**Aim of the task**
Which lines of the listing hold the string "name"? Copy those lines.
-- Information follows --
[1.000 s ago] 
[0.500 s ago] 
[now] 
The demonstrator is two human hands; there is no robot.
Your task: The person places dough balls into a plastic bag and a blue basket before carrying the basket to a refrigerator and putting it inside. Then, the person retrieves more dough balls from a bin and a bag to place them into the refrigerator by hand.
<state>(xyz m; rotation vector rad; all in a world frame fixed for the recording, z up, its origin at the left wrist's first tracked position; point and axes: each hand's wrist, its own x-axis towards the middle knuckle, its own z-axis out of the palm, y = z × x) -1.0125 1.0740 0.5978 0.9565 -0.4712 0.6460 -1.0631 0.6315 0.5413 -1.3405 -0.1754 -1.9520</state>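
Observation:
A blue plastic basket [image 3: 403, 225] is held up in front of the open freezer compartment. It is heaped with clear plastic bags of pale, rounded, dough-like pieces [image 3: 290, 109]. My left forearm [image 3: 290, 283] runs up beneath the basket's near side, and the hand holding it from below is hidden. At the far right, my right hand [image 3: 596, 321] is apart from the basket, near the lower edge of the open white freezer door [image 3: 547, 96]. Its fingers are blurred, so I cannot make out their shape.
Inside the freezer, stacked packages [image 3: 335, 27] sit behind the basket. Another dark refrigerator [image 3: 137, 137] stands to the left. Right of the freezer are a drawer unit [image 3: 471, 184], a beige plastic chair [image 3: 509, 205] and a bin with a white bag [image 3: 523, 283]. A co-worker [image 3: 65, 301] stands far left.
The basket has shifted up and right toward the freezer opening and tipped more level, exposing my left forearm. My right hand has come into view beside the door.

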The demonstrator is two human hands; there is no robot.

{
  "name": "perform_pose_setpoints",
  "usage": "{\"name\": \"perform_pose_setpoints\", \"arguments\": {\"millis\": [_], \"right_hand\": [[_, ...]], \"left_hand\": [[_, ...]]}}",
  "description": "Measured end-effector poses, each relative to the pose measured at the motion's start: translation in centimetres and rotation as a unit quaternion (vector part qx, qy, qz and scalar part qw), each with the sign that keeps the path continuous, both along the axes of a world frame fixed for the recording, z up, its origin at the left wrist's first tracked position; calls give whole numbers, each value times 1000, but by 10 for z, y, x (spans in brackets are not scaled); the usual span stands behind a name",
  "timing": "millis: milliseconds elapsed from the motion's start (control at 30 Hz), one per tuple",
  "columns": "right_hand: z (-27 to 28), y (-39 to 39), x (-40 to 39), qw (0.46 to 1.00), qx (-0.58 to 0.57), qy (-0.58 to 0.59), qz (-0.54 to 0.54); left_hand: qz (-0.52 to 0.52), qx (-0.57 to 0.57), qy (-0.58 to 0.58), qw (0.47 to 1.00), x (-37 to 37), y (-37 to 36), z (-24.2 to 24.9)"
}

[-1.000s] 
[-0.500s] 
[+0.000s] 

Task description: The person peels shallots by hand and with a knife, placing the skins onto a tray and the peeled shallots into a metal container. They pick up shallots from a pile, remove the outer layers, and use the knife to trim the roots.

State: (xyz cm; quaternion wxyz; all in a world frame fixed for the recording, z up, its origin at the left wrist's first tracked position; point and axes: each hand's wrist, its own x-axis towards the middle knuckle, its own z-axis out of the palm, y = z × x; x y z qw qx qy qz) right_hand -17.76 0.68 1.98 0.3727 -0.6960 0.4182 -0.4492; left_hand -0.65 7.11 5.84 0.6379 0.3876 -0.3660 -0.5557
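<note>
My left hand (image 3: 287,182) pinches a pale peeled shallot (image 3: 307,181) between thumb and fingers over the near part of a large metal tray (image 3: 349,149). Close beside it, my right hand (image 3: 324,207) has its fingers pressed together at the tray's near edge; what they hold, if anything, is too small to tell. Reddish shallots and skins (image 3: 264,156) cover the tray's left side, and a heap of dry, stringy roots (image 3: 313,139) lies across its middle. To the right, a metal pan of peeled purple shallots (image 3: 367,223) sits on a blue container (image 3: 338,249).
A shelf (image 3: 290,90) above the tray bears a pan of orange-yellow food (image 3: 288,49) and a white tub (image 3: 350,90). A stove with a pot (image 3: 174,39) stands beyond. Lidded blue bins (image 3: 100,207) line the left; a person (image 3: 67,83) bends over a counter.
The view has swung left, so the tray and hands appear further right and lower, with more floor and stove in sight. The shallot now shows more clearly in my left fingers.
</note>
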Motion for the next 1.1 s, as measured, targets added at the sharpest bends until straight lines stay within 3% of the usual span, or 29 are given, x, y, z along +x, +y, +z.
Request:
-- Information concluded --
**Result for this exercise**
  "name": "perform_pose_setpoints",
  "usage": "{\"name\": \"perform_pose_setpoints\", \"arguments\": {\"millis\": [_], \"right_hand\": [[_, ...]], \"left_hand\": [[_, ...]]}}",
  "description": "Measured end-effector poses, each relative to the pose measured at the motion's start: translation in centimetres and rotation as a unit quaternion (vector part qx, qy, qz and scalar part qw), each with the sign that keeps the path continuous, both along the axes of a world frame fixed for the recording, z up, its origin at the left wrist's first tracked position; calls give whole numbers, each value times 1000, but by 10 for z, y, x (spans in brackets are not scaled); the usual span stands behind a name",

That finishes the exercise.